## Data shown
-- Opening Marker --

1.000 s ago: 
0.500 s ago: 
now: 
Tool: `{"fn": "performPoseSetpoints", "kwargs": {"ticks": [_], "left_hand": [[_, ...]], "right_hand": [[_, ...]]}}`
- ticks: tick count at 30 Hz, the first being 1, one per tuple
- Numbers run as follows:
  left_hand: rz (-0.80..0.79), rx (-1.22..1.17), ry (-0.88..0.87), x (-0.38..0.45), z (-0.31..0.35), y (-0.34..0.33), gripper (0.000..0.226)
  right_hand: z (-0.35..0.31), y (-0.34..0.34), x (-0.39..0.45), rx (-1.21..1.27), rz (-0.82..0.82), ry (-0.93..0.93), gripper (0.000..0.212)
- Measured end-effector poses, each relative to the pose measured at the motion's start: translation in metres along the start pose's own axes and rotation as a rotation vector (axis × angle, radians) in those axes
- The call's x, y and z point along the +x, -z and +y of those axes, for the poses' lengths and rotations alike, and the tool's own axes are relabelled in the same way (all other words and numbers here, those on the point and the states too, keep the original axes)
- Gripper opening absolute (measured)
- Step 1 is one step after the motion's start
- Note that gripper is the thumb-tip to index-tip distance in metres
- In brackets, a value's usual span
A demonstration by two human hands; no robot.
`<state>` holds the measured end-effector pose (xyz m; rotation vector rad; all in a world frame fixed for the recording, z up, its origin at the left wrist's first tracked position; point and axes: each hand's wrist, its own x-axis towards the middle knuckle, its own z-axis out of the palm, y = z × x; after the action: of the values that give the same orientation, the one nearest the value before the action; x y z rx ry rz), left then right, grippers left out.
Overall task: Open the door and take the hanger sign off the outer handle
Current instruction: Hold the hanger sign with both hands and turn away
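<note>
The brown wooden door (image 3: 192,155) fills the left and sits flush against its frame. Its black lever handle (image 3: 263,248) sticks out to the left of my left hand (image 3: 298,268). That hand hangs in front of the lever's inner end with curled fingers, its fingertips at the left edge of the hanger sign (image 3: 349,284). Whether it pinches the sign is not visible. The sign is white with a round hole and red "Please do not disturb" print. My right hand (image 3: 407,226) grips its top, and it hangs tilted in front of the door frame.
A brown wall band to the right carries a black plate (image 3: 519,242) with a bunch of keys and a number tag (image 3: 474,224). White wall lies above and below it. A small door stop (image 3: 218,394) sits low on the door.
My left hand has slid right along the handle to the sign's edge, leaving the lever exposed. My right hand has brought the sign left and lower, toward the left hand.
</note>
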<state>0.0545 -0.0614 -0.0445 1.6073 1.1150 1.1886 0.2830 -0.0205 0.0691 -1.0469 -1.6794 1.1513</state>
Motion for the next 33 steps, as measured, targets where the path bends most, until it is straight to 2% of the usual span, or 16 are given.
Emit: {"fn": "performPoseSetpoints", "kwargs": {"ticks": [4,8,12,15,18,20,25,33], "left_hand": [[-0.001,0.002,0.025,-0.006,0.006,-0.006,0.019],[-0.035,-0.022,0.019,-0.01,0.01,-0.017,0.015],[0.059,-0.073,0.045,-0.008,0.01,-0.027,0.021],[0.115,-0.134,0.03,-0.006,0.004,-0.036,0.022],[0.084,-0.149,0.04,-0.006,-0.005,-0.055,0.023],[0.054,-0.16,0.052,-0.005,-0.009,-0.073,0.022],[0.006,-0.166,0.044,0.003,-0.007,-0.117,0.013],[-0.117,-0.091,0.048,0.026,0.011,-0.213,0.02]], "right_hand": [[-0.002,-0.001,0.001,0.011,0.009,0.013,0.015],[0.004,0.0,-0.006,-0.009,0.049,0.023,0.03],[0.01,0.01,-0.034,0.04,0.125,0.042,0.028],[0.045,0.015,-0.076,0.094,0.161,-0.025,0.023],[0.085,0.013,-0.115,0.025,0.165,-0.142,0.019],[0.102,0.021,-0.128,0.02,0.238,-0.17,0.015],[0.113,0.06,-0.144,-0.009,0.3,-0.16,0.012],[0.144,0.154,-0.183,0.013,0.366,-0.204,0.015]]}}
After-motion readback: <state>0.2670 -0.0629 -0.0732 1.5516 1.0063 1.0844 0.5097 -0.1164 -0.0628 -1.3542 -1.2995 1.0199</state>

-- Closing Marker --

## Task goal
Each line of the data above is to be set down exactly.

## Output below
1.000 s ago: 
0.500 s ago: 
now: 
Tool: `{"fn": "performPoseSetpoints", "kwargs": {"ticks": [_], "left_hand": [[_, ...]], "right_hand": [[_, ...]]}}`
- ticks: tick count at 30 Hz, the first being 1, one per tuple
- Numbers run as follows:
  left_hand: rz (-0.80..0.79), rx (-1.22..1.17), ry (-0.88..0.87), x (-0.38..0.45), z (-0.31..0.35), y (-0.34..0.33), gripper (0.000..0.226)
  right_hand: z (-0.35..0.31), y (-0.34..0.34), x (-0.39..0.45), rx (-1.21..1.27), rz (-0.82..0.82), ry (-0.93..0.93), gripper (0.000..0.212)
- Measured end-effector poses, each relative to the pose measured at the motion's start: translation in metres along the start pose's own axes and rotation as a rotation vector (axis × angle, radians) in those axes
- The call's x, y and z point along the +x, -z and +y of those axes, for the poses' lengths and rotations alike, and the tool's own axes are relabelled in the same way (all other words and numbers here, those on the point and the states too, keep the original axes)
- Gripper opening absolute (measured)
- Step 1 is one step after the motion's start
- Note that gripper is the thumb-tip to index-tip distance in metres
- In brackets, a value's usual span
A demonstration by two human hands; no robot.
`<state>` holds the measured end-effector pose (xyz m; rotation vector rad; all in a world frame fixed for the recording, z up, its origin at the left wrist's first tracked position; point and axes: each hand's wrist, its own x-axis towards the middle knuckle, its own z-axis out of the palm, y = z × x; after the action: of the values that give the same orientation, the one nearest the value before the action; x y z rx ry rz), left then right, grippers left out.
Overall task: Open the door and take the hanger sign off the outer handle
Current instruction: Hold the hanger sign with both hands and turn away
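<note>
The brown wooden door (image 3: 192,155) fills the left and sits flush against its frame. Its black lever handle (image 3: 263,248) sticks out to the left of my left hand (image 3: 298,268). That hand hangs in front of the lever's inner end with curled fingers, its fingertips at the left edge of the hanger sign (image 3: 349,284). Whether it pinches the sign is not visible. The sign is white with a round hole and red "Please do not disturb" print. My right hand (image 3: 407,226) grips its top, and it hangs tilted in front of the door frame.
A brown wall band to the right carries a black plate (image 3: 519,242) with a bunch of keys and a number tag (image 3: 474,224). White wall lies above and below it. A small door stop (image 3: 218,394) sits low on the door.
My left hand has slid right along the handle to the sign's edge, leaving the lever exposed. My right hand has brought the sign left and lower, toward the left hand.
</note>
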<state>0.0545 -0.0614 -0.0445 1.6073 1.1150 1.1886 0.2830 -0.0205 0.0691 -1.0469 -1.6794 1.1513</state>
Motion for the next 33 steps, as measured, targets where the path bends most, until it is straight to 2% of the usual span, or 16 are given.
Emit: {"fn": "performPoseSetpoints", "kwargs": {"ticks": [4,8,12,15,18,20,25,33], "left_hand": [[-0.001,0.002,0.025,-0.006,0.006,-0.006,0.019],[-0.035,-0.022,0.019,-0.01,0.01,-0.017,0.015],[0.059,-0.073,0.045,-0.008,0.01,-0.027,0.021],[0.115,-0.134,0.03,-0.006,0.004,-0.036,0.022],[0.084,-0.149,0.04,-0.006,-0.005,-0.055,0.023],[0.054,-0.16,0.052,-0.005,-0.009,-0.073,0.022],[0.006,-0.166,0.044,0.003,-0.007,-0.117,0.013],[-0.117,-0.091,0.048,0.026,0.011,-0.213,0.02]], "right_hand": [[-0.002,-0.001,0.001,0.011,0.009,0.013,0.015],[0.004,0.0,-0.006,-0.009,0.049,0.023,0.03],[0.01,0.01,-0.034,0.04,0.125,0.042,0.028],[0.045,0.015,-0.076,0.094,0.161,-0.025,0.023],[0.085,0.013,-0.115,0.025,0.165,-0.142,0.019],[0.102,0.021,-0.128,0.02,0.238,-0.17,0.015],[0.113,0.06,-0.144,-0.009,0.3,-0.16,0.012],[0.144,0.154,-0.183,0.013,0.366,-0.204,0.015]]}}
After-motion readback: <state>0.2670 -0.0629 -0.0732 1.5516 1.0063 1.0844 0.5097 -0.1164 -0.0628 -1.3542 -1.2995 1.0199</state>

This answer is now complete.